DATA SECTION ▸
=== Begin Enclosure ===

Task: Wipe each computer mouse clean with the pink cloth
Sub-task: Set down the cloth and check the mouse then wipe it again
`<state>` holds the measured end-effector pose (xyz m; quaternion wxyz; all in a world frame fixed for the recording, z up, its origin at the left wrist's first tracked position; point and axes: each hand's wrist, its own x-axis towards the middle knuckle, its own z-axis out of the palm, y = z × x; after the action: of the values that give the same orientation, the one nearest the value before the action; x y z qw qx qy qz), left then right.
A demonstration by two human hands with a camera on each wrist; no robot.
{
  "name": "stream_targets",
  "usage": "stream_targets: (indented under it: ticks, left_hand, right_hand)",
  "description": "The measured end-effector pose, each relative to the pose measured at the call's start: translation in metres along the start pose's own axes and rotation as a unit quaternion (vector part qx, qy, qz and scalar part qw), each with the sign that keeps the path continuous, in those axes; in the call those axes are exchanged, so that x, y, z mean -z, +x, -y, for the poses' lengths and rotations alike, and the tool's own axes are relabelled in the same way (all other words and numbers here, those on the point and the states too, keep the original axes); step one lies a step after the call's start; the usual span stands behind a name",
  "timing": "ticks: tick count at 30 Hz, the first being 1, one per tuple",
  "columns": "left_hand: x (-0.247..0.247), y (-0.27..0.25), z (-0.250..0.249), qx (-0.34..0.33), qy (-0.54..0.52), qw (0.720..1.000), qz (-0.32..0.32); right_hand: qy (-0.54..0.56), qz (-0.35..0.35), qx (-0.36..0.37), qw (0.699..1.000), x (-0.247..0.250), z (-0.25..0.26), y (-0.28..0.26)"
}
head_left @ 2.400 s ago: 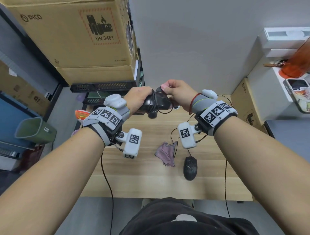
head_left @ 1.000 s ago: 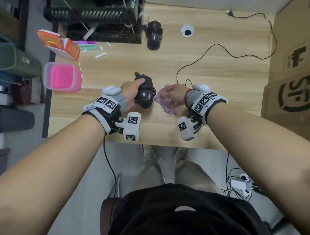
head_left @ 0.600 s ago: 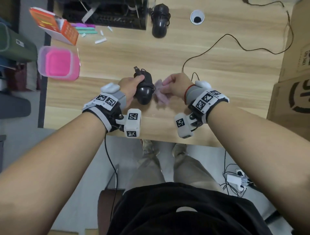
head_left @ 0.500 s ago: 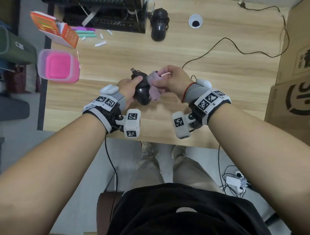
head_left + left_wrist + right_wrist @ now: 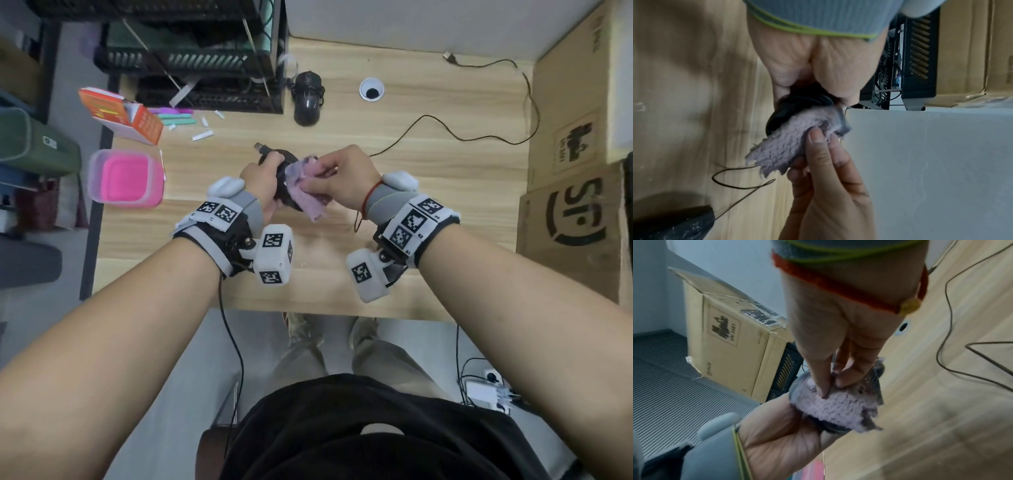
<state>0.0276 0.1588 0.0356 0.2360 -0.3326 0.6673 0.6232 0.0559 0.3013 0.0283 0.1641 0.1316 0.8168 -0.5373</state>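
Note:
Above the middle of the wooden table, my left hand grips a black corded mouse. My right hand pinches the pink cloth and presses it over the mouse's top. In the left wrist view the cloth covers most of the mouse. In the right wrist view my fingertips dig into the cloth, and only a dark rim of the mouse shows. A second black mouse lies at the far side of the table.
A pink tub and an orange box sit at the left edge. A black rack stands far left, cardboard boxes along the right. A loose cable crosses the table. A dark corded object lies low, blurred.
My right hand picked the pink cloth up off the table and brought it onto the mouse in my left hand. Both hands lifted slightly and moved away from me.

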Motion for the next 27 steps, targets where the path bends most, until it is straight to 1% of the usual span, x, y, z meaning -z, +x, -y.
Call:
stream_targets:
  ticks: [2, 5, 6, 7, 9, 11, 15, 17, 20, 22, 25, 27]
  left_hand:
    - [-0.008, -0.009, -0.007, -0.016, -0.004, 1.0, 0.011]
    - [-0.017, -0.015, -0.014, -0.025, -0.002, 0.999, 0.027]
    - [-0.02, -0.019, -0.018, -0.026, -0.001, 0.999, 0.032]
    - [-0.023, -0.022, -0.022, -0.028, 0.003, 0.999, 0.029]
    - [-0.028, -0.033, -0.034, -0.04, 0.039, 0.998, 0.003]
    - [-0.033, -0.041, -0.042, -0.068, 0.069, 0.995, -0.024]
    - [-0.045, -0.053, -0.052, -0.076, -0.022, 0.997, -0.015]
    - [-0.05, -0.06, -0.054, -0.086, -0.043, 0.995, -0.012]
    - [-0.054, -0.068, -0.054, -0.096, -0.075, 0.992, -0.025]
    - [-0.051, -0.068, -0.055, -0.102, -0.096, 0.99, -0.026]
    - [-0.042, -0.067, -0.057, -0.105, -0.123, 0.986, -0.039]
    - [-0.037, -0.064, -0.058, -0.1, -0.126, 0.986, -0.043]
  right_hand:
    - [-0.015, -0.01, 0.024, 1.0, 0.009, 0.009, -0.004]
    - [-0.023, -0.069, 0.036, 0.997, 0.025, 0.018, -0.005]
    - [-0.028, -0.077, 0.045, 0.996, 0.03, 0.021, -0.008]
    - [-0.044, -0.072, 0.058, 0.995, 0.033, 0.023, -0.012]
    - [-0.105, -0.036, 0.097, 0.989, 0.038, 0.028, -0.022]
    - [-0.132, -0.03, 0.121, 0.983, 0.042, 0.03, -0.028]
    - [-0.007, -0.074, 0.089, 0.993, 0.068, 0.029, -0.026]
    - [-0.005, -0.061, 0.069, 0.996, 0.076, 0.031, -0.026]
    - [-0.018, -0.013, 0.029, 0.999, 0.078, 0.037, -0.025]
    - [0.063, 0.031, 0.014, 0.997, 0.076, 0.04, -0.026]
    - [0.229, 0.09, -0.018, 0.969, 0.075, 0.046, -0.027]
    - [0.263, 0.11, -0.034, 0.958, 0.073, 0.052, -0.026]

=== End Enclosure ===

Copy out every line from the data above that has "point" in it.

YOUR RESPONSE ▸
`<state>` holds the measured end-effector pose (xyz m; quaternion wxyz; all in a world frame fixed for the recording, z up, its origin at the left wrist's first tracked position; point and axes: each hand's wrist, its own x-axis towards the middle knuckle, its own z-axis out of the palm, y = z × x; after the action: of the values that give the same orientation, the one nearest the value before the action; x y z qw qx qy qz), left then right.
  "description": "The measured end-effector pose, each relative to the pose measured at the call's start: translation in metres along the start pose's own axes and rotation as a unit quaternion (vector part qx, qy, qz and scalar part qw), each with the sign that keeps the path continuous, in those axes; in the call those axes are exchanged, so that x, y, z mean -z, +x, -y, for the poses' lengths and rotations alike, and the tool's own axes are relabelled in the same way (all other words and numbers here, those on the point and the states too, keep the original axes); step one lies a step after the call's start; the usual span stands behind a name",

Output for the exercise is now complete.